*Available records*
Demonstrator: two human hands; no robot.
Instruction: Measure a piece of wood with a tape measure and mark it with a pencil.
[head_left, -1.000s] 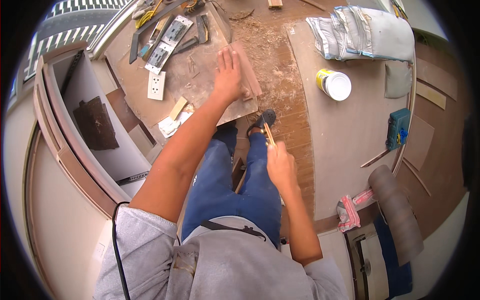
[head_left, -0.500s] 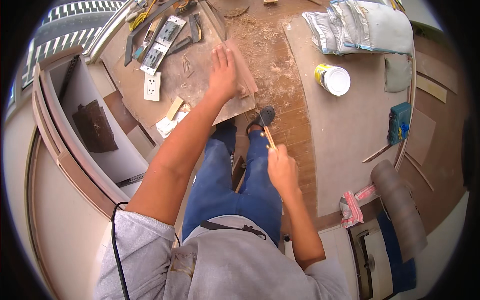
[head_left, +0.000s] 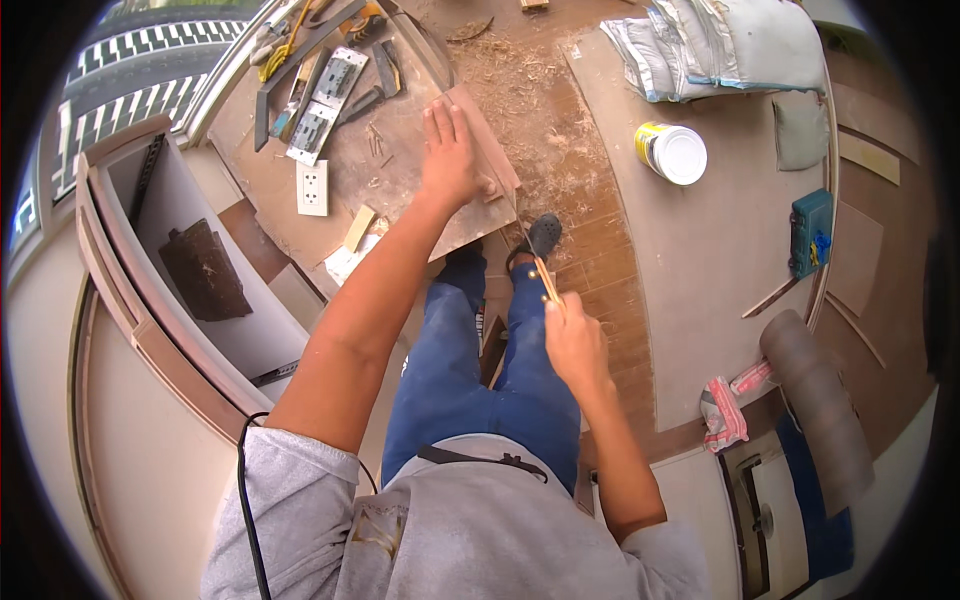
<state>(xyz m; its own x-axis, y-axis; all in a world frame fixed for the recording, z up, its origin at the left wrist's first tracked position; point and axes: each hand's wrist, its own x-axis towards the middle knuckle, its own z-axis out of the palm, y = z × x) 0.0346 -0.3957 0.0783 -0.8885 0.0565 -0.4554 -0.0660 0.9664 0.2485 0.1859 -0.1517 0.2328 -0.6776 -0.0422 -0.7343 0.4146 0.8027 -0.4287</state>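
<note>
Beside the lidded can (head_left: 672, 152), left hand (head_left: 448, 160) flat on board (head_left: 470, 215); right hand (head_left: 572, 340) grips handle (head_left: 546, 281).

Wooden floor (head_left: 600, 260) runs down the middle, covered in sawdust and shavings (head_left: 520, 90) at the far end. Large flat board (head_left: 700, 250) lies on the floor at right; on it a can with white lid (head_left: 672, 152), a teal box (head_left: 810, 232) near its right edge, folded grey sacks (head_left: 720, 40) at the far end. Low brown board (head_left: 400, 170) at far left serves as bench: white socket plate (head_left: 312, 188), two metal plates (head_left: 325, 100), dark tools (head_left: 380, 70), small wood block (head_left: 358, 228) at its near edge. Red-white rag (head_left: 722, 412) and a dark roll (head_left: 815, 400) lie near right.
</note>
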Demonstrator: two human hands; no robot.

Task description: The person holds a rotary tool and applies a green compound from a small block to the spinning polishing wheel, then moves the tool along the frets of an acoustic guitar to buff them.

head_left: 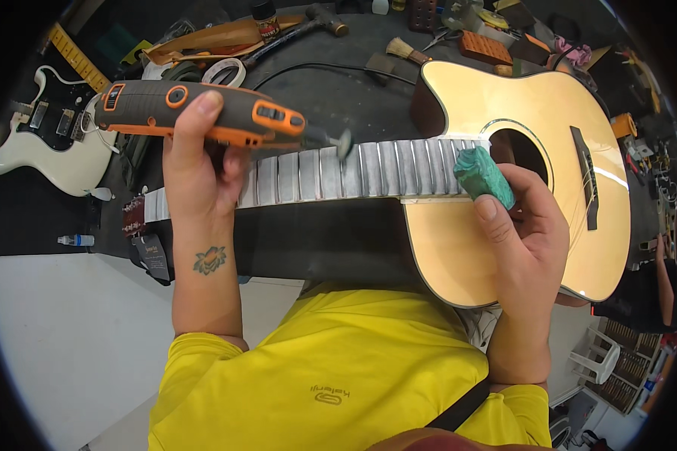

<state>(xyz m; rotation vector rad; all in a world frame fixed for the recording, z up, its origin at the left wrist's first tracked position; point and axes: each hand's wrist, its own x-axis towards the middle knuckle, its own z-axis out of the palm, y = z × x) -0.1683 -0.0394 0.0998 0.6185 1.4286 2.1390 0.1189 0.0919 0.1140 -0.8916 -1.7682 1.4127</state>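
Observation:
My left hand (pixel 199 143) is wrapped round an orange and grey rotary tool (pixel 229 111), its thumb on top of the body. A small round polishing wheel (pixel 344 144) at the tool's tip hangs over the guitar neck. Between thumb and fingers, my right hand (pixel 530 225) grips a green block of polishing compound (pixel 483 177) above the end of the fretboard. Beneath both lies an acoustic guitar (pixel 447 248) with a pale top. Silvery tape (pixel 301 177) covers its fretboard between the frets. Whether the wheel is spinning, I cannot tell.
A white electric guitar (pixel 49 143) lies at the far left. Along the back of the dark bench are a hammer (pixel 327 20), a roll of tape (pixel 223 72), a brush (pixel 408 50) and a brown block (pixel 486 48). A black cord (pixel 316 66) crosses the bench. Another person's arm (pixel 663 282) shows far right.

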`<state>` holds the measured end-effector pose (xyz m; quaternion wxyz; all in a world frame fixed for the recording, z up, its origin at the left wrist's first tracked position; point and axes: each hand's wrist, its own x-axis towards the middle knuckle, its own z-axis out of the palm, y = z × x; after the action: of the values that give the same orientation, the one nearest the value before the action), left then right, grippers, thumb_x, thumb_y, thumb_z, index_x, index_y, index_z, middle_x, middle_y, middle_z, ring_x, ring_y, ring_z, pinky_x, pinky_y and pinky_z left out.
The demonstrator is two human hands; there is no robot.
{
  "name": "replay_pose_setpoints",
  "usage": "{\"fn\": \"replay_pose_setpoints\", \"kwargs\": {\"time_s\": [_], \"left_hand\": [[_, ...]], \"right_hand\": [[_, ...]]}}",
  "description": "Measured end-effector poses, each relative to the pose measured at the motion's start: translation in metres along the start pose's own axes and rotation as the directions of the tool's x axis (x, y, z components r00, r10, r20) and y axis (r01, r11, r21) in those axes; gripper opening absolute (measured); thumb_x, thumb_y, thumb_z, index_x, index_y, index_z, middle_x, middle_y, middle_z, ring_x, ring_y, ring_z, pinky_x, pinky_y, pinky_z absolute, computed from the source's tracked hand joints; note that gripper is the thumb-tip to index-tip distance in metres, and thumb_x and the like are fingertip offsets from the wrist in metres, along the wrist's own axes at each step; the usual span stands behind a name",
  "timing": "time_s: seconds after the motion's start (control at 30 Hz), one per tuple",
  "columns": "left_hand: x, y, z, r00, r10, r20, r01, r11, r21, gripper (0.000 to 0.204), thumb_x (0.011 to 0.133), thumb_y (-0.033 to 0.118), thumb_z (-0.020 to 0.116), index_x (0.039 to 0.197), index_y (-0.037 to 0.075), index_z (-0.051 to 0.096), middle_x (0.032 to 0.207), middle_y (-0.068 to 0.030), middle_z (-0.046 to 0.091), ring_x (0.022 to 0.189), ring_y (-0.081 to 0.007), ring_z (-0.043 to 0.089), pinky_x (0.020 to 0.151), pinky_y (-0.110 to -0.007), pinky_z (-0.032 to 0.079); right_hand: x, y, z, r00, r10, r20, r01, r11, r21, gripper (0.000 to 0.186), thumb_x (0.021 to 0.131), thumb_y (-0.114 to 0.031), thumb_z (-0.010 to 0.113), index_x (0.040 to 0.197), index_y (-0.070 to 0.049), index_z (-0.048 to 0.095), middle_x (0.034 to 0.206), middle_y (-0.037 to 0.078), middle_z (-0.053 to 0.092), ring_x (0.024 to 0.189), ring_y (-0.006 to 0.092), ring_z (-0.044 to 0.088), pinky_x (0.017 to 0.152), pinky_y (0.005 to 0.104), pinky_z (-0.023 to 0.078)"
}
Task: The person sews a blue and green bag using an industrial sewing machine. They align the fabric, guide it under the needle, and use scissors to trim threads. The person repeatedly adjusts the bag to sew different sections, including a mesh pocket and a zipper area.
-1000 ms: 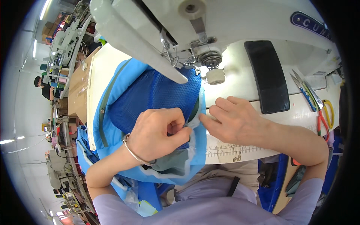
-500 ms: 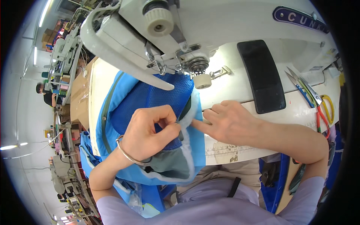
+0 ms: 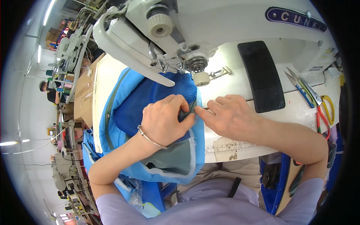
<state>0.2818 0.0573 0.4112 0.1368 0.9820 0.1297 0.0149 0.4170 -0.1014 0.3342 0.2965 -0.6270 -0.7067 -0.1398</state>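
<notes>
My left hand [image 3: 165, 120], a bracelet at its wrist, pinches the grey fabric edge of a light-blue item [image 3: 122, 84] with dark-blue mesh [image 3: 137, 108]. Grey lining [image 3: 168, 159] bordered by a white strip shows below that hand. My right hand [image 3: 228, 116] has its fingers bent, the index fingertip at the same edge beside the left fingers; its thumb is mostly hidden. Both hands are just below the needle area and white wheel [image 3: 201, 78] of a white sewing machine [image 3: 236, 20].
A black phone [image 3: 260, 77] lies right of the needle, with several scissors [image 3: 324, 108] beyond it. A ruler strip [image 3: 228, 148] runs along the table's front. Cardboard [image 3: 81, 105] is at the left; behind, a person in dark clothing [image 3: 51, 95] is among other machines.
Both hands have moved up along the fabric edge toward the needle, the left one also rightward. The grey edge between the fingers is now folded up.
</notes>
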Motion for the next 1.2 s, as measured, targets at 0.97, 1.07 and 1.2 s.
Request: {"fn": "replay_pose_setpoints", "kwargs": {"time_s": [0.97,1.07,1.2], "left_hand": [[0.006,-0.017,0.000,0.902,-0.125,0.413,0.359,0.748,-0.558,0.015,0.095,0.015,0.074,0.093,0.001,0.070,0.074,0.0027,0.065,0.064,-0.0012,0.055,0.055,-0.020,0.046],[0.005,-0.021,0.004,0.897,-0.125,0.424,0.364,0.752,-0.549,0.016,0.095,0.016,0.073,0.094,0.001,0.070,0.074,0.0030,0.064,0.064,-0.0010,0.054,0.054,-0.020,0.046],[-0.001,-0.022,0.008,0.915,-0.131,0.382,0.362,0.686,-0.631,0.016,0.096,0.016,0.073,0.094,0.001,0.069,0.077,0.0026,0.064,0.066,-0.0013,0.055,0.057,-0.020,0.046]], "right_hand": [[-0.002,-0.005,0.000,0.990,-0.142,0.018,0.142,0.989,-0.037,0.014,0.072,-0.015,0.069,0.083,-0.006,0.066,0.068,0.000,0.054,0.061,0.0129,0.060,0.051,0.0285,0.045],[-0.002,-0.001,0.002,0.984,-0.176,-0.003,0.176,0.984,-0.026,0.013,0.071,-0.015,0.070,0.081,-0.008,0.065,0.068,0.000,0.053,0.059,0.0133,0.057,0.052,0.0285,0.044],[0.002,0.008,0.001,0.989,-0.087,-0.118,0.095,0.993,0.065,0.014,0.071,-0.014,0.071,0.080,-0.008,0.063,0.074,0.000,0.052,0.065,0.0148,0.056,0.053,0.0290,0.044]]}}
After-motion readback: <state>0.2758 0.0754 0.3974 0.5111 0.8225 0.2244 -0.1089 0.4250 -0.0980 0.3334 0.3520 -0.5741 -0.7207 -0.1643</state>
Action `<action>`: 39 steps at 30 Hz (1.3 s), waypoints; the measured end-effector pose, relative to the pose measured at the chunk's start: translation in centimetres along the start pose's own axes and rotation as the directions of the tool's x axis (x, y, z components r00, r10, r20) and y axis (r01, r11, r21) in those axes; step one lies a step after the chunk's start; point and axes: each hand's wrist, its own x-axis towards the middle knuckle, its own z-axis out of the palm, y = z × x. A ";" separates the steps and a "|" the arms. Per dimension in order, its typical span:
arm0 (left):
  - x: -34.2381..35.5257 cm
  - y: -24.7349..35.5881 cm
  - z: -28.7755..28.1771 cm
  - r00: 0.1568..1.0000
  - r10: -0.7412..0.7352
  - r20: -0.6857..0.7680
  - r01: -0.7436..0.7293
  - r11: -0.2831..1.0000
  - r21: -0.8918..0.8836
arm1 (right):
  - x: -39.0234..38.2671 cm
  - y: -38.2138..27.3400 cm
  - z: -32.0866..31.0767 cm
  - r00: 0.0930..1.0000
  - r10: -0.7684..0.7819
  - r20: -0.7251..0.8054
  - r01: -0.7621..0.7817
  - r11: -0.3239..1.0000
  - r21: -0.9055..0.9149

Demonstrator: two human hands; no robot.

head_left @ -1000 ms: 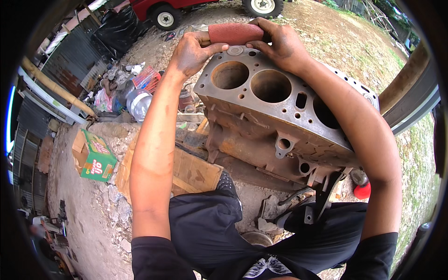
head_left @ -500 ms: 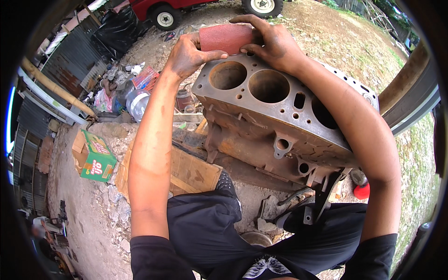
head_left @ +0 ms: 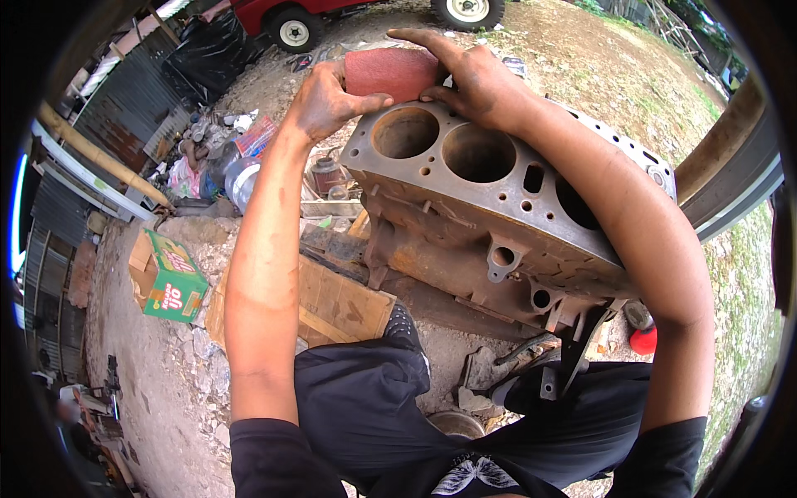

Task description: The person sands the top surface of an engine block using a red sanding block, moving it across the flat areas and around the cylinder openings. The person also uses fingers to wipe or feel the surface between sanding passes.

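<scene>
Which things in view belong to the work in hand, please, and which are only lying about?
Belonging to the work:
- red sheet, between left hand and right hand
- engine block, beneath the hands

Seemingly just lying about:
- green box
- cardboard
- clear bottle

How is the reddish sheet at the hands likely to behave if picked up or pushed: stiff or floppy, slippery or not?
The reddish sheet probably bends fairly easily, since its upper edge bows, though any stiffer backing would be hidden. Its matte, grainy-looking face suggests it would drag rather than slide on the engine block.
</scene>
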 end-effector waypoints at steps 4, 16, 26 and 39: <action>0.0 -0.4 0.7 0.999 0.039 -0.013 -0.040 0.998 -0.046 | -0.1 -0.2 -0.2 1.000 -0.007 -0.014 0.008 1.000 0.025; -0.3 -0.3 0.6 0.999 0.034 0.022 -0.033 0.998 -0.049 | 0.8 -0.5 -1.6 0.978 -0.158 0.134 0.168 0.984 -0.068; -0.1 0.8 -0.6 0.996 0.062 0.059 -0.075 0.966 0.247 | 0.4 -2.2 -1.2 0.971 -0.129 0.200 0.151 0.984 -0.098; -0.6 2.0 -0.8 0.998 0.069 0.009 -0.064 0.865 0.498 | 0.9 -3.5 -1.9 0.949 -0.032 0.315 0.072 0.991 -0.115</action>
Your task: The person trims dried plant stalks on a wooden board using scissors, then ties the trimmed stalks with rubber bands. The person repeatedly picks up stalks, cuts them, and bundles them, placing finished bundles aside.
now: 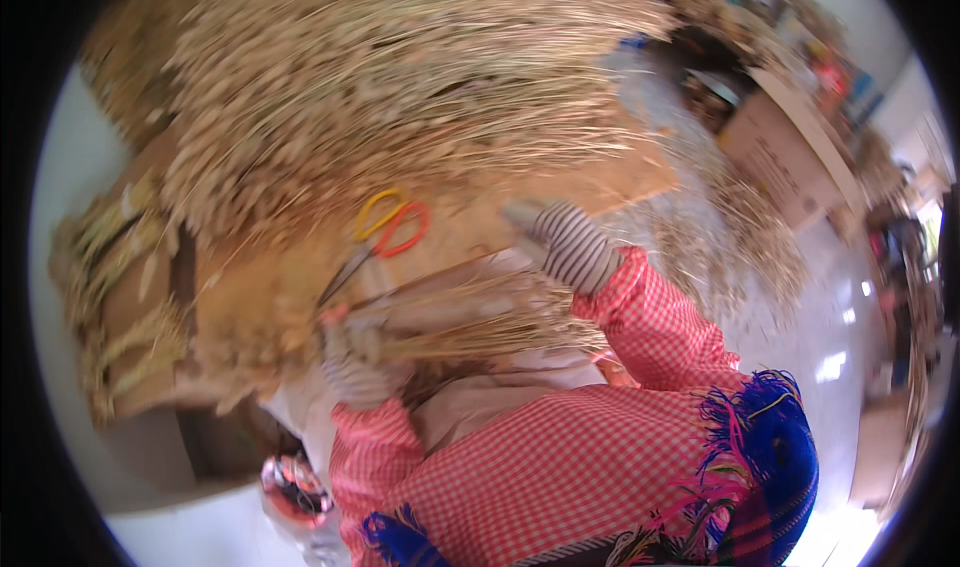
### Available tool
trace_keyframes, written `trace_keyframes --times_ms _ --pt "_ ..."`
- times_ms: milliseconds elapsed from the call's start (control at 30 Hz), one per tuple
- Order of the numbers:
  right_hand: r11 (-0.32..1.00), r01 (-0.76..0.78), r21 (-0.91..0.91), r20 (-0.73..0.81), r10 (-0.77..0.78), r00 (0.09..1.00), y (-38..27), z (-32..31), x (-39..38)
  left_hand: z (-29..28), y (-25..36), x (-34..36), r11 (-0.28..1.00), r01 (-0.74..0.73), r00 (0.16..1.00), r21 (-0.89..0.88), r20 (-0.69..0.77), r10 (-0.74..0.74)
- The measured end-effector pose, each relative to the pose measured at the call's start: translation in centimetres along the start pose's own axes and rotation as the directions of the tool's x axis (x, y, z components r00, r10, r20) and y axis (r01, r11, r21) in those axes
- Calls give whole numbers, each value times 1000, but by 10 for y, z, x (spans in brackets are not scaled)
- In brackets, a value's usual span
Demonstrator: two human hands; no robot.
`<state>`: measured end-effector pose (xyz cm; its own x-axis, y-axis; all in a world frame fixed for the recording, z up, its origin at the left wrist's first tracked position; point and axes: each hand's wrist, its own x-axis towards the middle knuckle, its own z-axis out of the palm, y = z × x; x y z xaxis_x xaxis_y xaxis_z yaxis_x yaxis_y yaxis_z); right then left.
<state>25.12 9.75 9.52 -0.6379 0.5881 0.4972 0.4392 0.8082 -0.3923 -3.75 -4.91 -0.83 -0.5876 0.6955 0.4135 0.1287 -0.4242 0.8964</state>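
A bundle of dried grass stalks with fluffy heads lies across my lap. My left hand, in a striped glove, is closed around the bundle just behind its heads at the left. My right hand, in a grey-and-white striped glove, is raised above the stalks near the board's edge. Its fingers look stretched out, somewhat blurred, with nothing visible in them. Scissors with one yellow and one orange handle rest on the wooden board, blades toward my left hand.
A large heap of dried grass covers the far part of the board, heads to the left. Smaller bunches sit at the left. Loose stalks litter the floor at the right, beside a cardboard box.
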Motion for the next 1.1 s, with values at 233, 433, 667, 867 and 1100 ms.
trace_keyframes --times_ms 233,433,667,867,1100 --pt "660 -750 42 -665 579 472 180 -144 -61 -1 6 10 442 442 838 -781 183 -515" --pt "337 -913 -232 -398 823 405 262 -155 -37 7 26 21 571 427 805 -701 8 -593" --pt "291 -928 -234 -293 888 353 294 -164 -19 -5 26 20 542 447 868 -712 201 -453" --pt "707 -705 -60 -567 557 607 252 -224 -34 -1 12 13 524 403 856 -750 107 -506" --pt "885 -399 239 -509 464 725 171 -228 48 18 20 13 547 420 799 -725 9 -601"
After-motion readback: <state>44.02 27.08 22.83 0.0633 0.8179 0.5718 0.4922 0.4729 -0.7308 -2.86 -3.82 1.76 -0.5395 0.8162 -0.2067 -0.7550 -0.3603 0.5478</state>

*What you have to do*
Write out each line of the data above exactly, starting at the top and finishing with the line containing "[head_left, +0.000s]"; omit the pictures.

*Exercise solution*
Demonstrator: two human hands; no robot.
Instruction: Measure a piece of wood with a tape measure and mark it with a pencil.
[head_left, -1.000s] 
[head_left, -0.500s] 
[head_left, +0.000s] 

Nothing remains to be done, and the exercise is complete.